El vandalismo en el transporte ferroviario del área de Barcelona supone un coste de 15 millones anuales

La Autoridad del Transporte Metropolitano (ATM) del área de Barcelona, ​​los operadores ferroviarios y Mossos inician este mes de septiembre una campaña global para concienciar de las consecuencias reales del vandalismo sistemático contra los vehículos de transporte público.



 Transportes Metropolitanos de Barcelona (TMB), Ferrocarriles de la Generalidad de Cataluña (FGC), TRAM y Renfe, los operadores de la red ferroviaria integrada, se ven gravemente perjudicados a diario por intrusiones, pintadas y destrozos que suponen costes millonarios al jefe año. Estas intrusiones afectan a los desplazamientos de miles de ciudadanos y ciudadanas, su tiempo y su seguridad cuando utilizan el que la ley define como servicio esencial para la ciudadanía.

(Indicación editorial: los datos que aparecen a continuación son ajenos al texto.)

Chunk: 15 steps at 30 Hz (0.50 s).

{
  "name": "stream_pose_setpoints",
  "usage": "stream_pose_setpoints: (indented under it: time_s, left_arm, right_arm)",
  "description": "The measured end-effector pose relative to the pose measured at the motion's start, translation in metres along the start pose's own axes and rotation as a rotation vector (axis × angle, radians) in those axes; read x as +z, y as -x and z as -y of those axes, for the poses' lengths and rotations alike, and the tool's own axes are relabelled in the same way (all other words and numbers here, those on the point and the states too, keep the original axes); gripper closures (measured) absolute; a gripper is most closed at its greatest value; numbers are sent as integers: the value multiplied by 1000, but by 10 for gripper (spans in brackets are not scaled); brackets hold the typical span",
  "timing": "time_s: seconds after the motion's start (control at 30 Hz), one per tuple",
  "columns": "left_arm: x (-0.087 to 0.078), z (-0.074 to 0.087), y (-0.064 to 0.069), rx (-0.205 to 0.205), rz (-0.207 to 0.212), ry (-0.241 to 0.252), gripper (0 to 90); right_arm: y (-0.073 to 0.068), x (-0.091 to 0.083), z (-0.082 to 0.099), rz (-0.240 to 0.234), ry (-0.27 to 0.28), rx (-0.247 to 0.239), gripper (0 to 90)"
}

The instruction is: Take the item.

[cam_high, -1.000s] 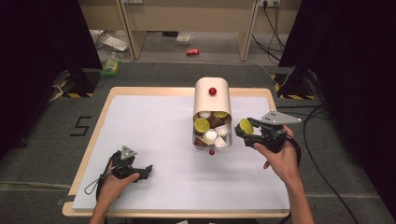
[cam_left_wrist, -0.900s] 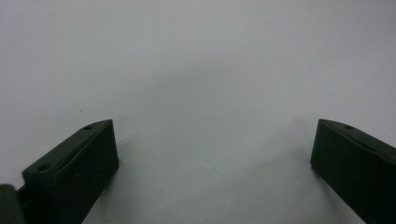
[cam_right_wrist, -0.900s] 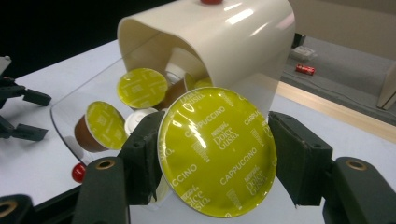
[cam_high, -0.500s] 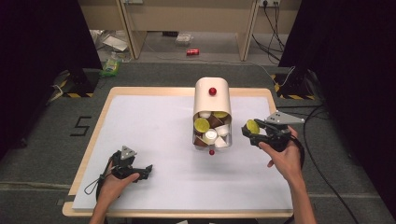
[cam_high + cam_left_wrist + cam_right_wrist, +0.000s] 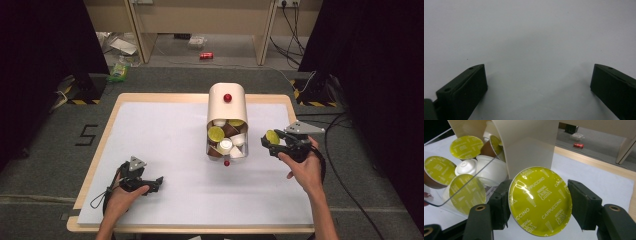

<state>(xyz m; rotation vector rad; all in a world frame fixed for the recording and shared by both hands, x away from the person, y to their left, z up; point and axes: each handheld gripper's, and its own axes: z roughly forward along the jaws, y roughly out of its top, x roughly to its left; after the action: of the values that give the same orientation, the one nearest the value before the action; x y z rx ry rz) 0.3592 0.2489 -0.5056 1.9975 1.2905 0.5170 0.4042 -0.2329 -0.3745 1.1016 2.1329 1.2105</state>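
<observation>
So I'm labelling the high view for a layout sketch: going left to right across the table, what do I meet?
Left tongs, open over the white mat → capsule dispenser with capsules spilling from its front → right tongs, shut on a green-lidded capsule.

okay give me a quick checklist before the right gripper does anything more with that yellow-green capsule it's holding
1. Hold on the capsule: the right gripper has a jaw on each side of it, foil lid facing the camera. Ok.
2. Capsule clear of the dispenser: held apart, to its right. Ok.
3. Dispenser's clear front tray: other capsules sit inside, none spilled on the table. Ok.
4. Left gripper: open, resting on the mat near the front edge, well away. Ok.
5. Grip firmness: cannot tell.
</observation>
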Motion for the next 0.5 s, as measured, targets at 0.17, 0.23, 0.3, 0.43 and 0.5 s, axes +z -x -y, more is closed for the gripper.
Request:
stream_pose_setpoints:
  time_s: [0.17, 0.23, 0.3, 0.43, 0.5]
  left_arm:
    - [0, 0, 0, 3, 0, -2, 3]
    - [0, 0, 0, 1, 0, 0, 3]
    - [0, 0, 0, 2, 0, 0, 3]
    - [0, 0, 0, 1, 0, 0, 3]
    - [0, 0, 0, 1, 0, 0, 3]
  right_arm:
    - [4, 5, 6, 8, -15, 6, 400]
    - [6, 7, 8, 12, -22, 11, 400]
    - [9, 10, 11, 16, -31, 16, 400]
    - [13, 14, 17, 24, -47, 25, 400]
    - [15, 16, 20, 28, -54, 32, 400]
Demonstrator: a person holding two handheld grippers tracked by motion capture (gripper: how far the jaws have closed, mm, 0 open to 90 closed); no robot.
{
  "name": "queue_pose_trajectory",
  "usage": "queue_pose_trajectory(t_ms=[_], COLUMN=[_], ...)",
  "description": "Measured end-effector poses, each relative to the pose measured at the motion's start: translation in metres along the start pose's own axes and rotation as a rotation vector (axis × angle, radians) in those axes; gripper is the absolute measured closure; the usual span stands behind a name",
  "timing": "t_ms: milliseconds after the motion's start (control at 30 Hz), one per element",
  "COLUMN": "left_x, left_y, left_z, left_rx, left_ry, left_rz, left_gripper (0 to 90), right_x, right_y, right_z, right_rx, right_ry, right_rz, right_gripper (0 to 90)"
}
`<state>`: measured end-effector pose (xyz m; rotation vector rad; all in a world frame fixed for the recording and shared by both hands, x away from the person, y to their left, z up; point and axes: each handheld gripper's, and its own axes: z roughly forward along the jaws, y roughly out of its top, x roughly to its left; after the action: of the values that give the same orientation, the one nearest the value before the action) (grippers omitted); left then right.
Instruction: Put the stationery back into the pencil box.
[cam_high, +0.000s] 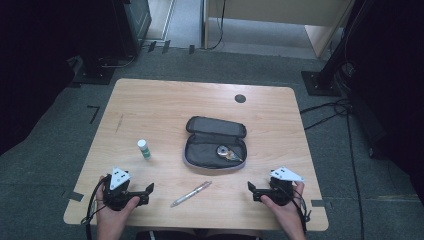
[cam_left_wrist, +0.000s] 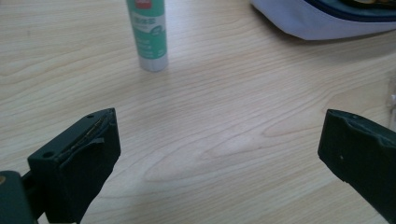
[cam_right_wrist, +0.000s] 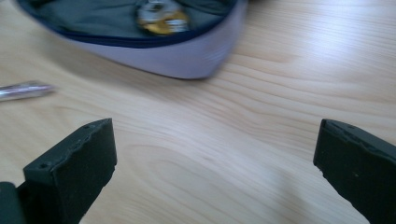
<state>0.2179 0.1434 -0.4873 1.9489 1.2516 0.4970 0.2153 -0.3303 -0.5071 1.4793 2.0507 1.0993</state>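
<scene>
Left gripper (cam_high: 150, 189) and right gripper (cam_high: 251, 188), held low at the table's (cam_high: 150, 100) six-o'clock edge, point inward, jaws spread and empty. Pen (cam_high: 191, 194) between them; open pencil case (cam_high: 216, 143) at twelve o'clock.

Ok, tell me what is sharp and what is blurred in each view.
High view: evenly lit on the table, dark at both upper corners, the pencil case fairly sharp. Left gripper view: glue stick readable, wood grain crisp. Right gripper view: the case and pen are smeared, and the shiny things inside are soft.
</scene>
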Motion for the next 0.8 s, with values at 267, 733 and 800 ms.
queue_pose_trajectory(t_ms=[267,733,800], left_x=[-0.015,-0.038,-0.041], left_y=[0.002,0.003,0.004], left_z=[0.004,0.015,0.016], left_rx=[0.003,0.028,0.027], left_ry=[-0.050,-0.104,-0.114], left_rz=[0.029,0.073,0.075], left_gripper=[2.1,2.0,2.0], right_x=[-0.037,-0.077,-0.077], right_y=[-0.015,-0.030,-0.030], right_z=[-0.016,-0.023,-0.022], right_rx=[0.001,0.072,0.081], right_ry=[-0.102,-0.287,-0.290], right_rz=[0.054,0.120,0.124], right_gripper=[0.0,0.0,0.0])
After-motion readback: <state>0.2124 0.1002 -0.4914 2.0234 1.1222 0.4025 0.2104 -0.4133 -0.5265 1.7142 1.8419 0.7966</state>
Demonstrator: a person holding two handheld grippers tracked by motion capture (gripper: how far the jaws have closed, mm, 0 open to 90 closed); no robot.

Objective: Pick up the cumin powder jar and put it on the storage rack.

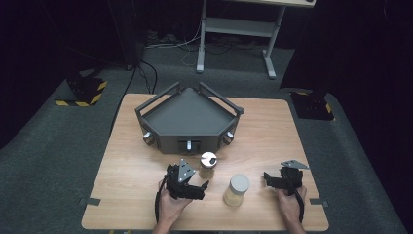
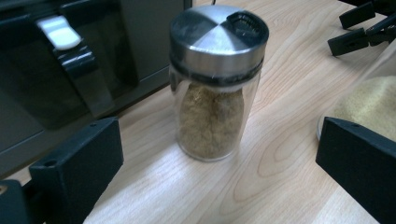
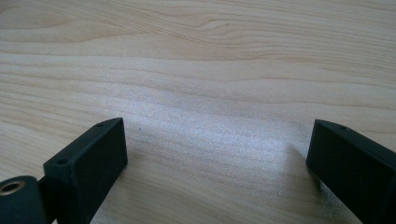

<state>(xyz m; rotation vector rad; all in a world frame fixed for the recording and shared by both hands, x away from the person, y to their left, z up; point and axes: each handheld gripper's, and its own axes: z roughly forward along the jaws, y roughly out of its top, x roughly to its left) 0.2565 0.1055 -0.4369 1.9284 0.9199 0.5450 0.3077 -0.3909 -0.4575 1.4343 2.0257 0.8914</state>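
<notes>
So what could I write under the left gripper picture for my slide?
Open left tool faces a clear glass spice jar with a silver metal lid on the light wooden table.

This looks like a lab or recording studio rather than a home. A small wooden table (image 1: 146,161) stands alone on grey carpet (image 1: 44,161), ringed by black curtains (image 1: 39,39). Hazard-striped black bases (image 1: 84,91) sit at the floor's corners, loose cables (image 1: 170,41) trail behind, and a white-framed workbench (image 1: 238,29) stands at the back.
</notes>
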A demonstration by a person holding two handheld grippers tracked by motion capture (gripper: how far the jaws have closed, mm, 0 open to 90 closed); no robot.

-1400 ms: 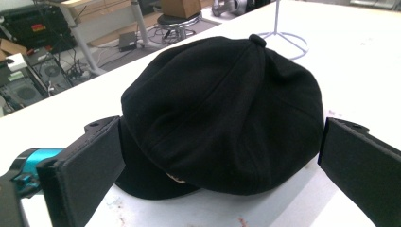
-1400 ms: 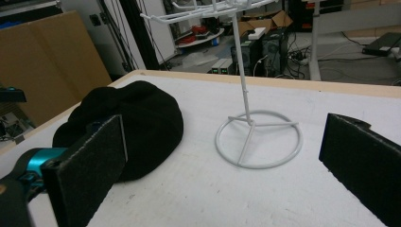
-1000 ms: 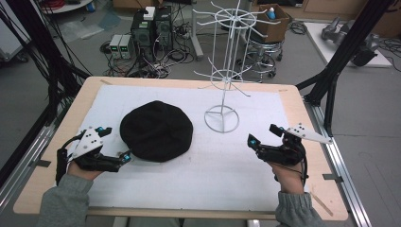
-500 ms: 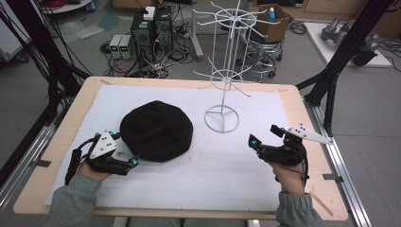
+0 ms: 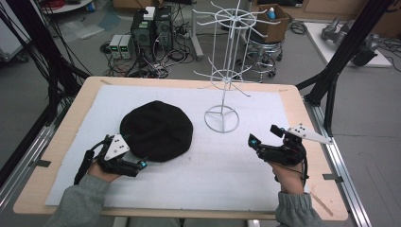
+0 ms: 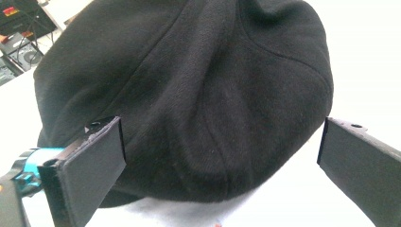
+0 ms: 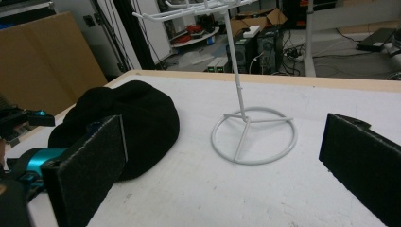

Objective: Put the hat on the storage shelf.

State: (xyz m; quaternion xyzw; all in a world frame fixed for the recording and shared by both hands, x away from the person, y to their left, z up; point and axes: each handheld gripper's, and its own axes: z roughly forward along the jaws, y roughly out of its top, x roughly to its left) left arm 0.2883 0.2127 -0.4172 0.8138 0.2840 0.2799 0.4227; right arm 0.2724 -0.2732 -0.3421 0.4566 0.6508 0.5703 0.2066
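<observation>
A round black hat lies flat on the white mat, left of centre. My left gripper is at the hat's near-left edge, open. In the left gripper view the hat bulges between the two spread jaws of the left gripper, and whether they touch it I cannot tell. A white wire display stand rises behind the middle of the mat. My right gripper hovers open at the right, apart from both. In the right gripper view its jaws frame the stand, with the hat to the left.
The white mat covers most of the wooden table. Black frame posts stand at the right and left corners. Computers and cables sit on the floor beyond the far edge.
My left gripper has moved right and forward, from beside the hat to its near edge. The right gripper has stayed where it was, and the hat has not shifted.
</observation>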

 La iniciativa, coordinada por la ATM, pretende subrayar los asaltos de grupos organizados en las en las instalaciones ferroviarias como una forma de delincuencia, lejos del arte urbano que puede lucir en la vía pública de ciudades de todo el mundo.


 Las consecuencias económicas desprenden algunas de las cifras más impactantes: cerca de 15 millones de euros fueron destinados el último año a limpiar todas las firmas realizadas a convoyes y coches ferroviarios, además de reparar los daños que a menudo provocan los autores de las pintadas ilegales y proteger las instalaciones. Las incursiones vandálicas supusieron cerca de 3.000 afectaciones a trenes el pasado 2018, sumando los cuatro grandes operadores ferroviarios. Y la superficie total que tuvo que ser limpiada superó los 130.000 metros cuadrados, el espacio equivalente a 130 piscinas olímpicas.